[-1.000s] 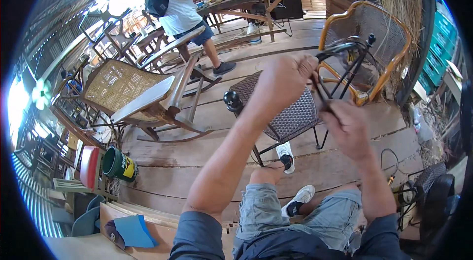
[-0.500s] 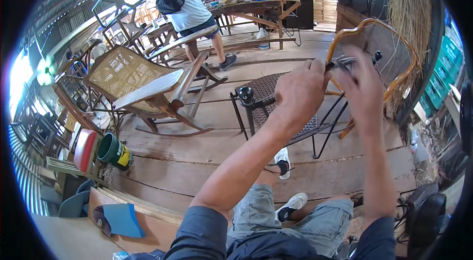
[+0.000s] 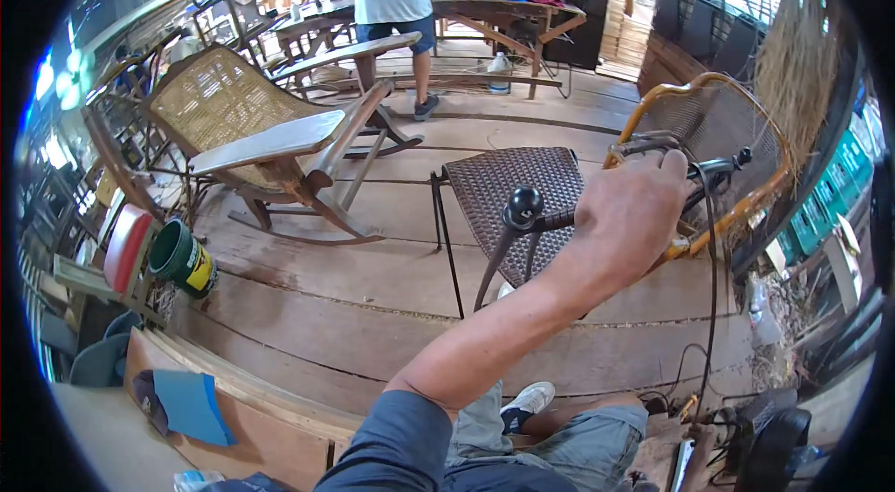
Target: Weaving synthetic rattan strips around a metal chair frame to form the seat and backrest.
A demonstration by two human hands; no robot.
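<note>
The left hand (image 3: pixel 632 212) is clamped on the black metal chair frame (image 3: pixel 522 212) beside its dark woven seat (image 3: pixel 513 189), the right hand is out of sight, and the rattan back (image 3: pixel 709 138) just beyond looks only partly woven.

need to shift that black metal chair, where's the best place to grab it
Take the chair by its armrest bar, just behind the round black knob, coming from above. The bar is thin, level and bare there; the left hand already rests farther along it. The woven seat offers no grip.
</note>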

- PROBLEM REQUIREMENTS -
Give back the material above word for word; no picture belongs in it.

- TASK RESULT -
[-1.000s] 
[-0.500s] 
[+0.000s] 
Target: Weaving synthetic rattan strips around a metal chair frame to form the seat and backrest.
A demonstration by two human hands; no robot.
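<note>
The left hand (image 3: pixel 632 212) is clamped on the black metal chair frame (image 3: pixel 522 212) beside its dark woven seat (image 3: pixel 513 189), the right hand is out of sight, and the rattan back (image 3: pixel 709 138) just beyond looks only partly woven.

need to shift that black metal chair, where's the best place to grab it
Take the chair by its armrest bar, just behind the round black knob, coming from above. The bar is thin, level and bare there; the left hand already rests farther along it. The woven seat offers no grip.
</note>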

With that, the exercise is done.